WHAT TO WORK ON
Please find the number of lines in the material below where the string "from" occurs, and give only that number.

┌─ AVAILABLE DATA

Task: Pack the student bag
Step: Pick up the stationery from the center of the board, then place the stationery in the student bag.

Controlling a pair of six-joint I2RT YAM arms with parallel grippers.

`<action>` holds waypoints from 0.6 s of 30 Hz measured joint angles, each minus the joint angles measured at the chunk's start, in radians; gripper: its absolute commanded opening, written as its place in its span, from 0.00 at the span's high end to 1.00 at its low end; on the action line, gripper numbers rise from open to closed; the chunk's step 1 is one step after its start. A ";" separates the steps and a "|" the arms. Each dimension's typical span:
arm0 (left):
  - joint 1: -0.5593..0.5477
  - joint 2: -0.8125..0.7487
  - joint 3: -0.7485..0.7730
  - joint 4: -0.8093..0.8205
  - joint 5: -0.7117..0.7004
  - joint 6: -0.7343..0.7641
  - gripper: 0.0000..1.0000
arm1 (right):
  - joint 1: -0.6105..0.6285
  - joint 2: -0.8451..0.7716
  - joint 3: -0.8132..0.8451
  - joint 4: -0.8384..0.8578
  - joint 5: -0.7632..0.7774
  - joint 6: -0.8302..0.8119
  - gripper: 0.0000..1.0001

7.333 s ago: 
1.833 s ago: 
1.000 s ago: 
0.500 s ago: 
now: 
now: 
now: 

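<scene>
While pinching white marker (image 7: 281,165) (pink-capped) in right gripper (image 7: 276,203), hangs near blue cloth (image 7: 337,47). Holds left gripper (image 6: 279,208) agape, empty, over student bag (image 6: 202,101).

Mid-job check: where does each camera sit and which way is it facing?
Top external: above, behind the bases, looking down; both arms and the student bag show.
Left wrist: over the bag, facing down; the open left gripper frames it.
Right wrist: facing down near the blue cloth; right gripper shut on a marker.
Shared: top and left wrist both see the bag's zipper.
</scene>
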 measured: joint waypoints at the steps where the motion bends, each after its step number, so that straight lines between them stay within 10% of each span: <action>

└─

OUTPUT FOR THIS TASK
2